**Task objective:** The full listing should be transcribed verbatim.
───── Given material ─────
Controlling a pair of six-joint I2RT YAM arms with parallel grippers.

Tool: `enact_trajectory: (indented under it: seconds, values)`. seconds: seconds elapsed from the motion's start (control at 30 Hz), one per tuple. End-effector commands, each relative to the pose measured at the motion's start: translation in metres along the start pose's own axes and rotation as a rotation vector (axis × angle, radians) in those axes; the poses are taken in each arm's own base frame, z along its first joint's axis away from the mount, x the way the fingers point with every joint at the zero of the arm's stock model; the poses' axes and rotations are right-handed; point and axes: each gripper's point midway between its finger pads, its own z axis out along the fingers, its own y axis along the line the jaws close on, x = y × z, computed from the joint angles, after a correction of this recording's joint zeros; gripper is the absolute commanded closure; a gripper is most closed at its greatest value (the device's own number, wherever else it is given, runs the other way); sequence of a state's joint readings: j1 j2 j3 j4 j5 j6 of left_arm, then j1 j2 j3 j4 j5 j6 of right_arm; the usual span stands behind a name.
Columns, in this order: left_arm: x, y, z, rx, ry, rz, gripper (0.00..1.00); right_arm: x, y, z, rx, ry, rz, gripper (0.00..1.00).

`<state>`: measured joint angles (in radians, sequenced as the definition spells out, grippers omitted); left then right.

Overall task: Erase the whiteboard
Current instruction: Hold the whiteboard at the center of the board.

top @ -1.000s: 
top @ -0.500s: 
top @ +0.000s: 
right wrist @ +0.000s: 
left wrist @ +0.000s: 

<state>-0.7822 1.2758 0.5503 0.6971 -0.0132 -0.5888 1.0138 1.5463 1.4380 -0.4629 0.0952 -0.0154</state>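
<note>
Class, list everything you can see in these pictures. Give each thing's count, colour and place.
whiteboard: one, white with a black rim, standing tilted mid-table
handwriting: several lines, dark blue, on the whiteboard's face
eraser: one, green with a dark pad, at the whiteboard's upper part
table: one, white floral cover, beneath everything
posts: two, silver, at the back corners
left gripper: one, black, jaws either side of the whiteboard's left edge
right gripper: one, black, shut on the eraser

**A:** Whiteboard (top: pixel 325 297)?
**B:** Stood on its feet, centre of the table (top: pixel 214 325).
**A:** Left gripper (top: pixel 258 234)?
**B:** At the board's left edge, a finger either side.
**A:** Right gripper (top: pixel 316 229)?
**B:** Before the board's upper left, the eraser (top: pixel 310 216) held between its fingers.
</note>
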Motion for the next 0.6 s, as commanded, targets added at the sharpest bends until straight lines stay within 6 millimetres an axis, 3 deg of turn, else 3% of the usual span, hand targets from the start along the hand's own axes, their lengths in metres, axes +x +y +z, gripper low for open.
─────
**Response:**
Controlling a pair of six-joint I2RT YAM arms with parallel grippers.

Tool: `enact_trajectory: (indented under it: seconds, values)`. seconds: seconds elapsed from the motion's start (control at 30 Hz), one per tuple. End-effector commands, each relative to the pose measured at the motion's start: translation in metres along the start pose's own axes and rotation as a rotation vector (axis × angle, radians) in those axes; the poses are taken in each arm's own base frame, z along its first joint's axis away from the mount, x the way the fingers point with every joint at the zero of the arm's stock model; the poses' axes and rotations are right-handed; point and axes: each gripper's point midway between its finger pads, its own z axis out along the fingers, its own y axis along the line the jaws close on, x = y × z, computed from the joint angles, after a correction of this recording's joint zeros; gripper is the absolute commanded closure; a gripper is most closed at its greatest value (the device's own number, wherever else it is given, runs the other way); sequence of a state's joint readings: j1 j2 j3 j4 j5 j6 of left_arm, then j1 j2 j3 j4 j5 j6 of right_arm; the usual span stands behind a name.
Columns, in this order: left_arm: x, y, z, rx, ry, rz, gripper (0.00..1.00); right_arm: x, y, z, rx, ry, rz, gripper (0.00..1.00).

`<state>`: measured joint angles (in radians, sequenced as the definition spells out, grippers omitted); left then right.

Overall task: Erase the whiteboard
Current instruction: Hold the whiteboard at the center of the board.

top @ -1.000s: 
top @ -0.500s: 
top @ +0.000s: 
right wrist @ +0.000s: 
left wrist @ +0.000s: 

<state>-0.7822 1.2758 0.5503 0.6971 -0.0132 -0.5888 1.0138 1.5463 1.4380 -0.4629 0.0952 -0.0154</state>
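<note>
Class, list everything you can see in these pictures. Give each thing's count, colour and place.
whiteboard: one, white with a black rim, standing tilted mid-table
handwriting: several lines, dark blue, on the whiteboard's face
eraser: one, green with a dark pad, at the whiteboard's upper part
table: one, white floral cover, beneath everything
posts: two, silver, at the back corners
left gripper: one, black, jaws either side of the whiteboard's left edge
right gripper: one, black, shut on the eraser

**A:** Whiteboard (top: pixel 325 297)?
**B:** Stood on its feet, centre of the table (top: pixel 214 325).
**A:** Left gripper (top: pixel 258 234)?
**B:** At the board's left edge, a finger either side.
**A:** Right gripper (top: pixel 316 229)?
**B:** Before the board's upper left, the eraser (top: pixel 310 216) held between its fingers.
</note>
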Motion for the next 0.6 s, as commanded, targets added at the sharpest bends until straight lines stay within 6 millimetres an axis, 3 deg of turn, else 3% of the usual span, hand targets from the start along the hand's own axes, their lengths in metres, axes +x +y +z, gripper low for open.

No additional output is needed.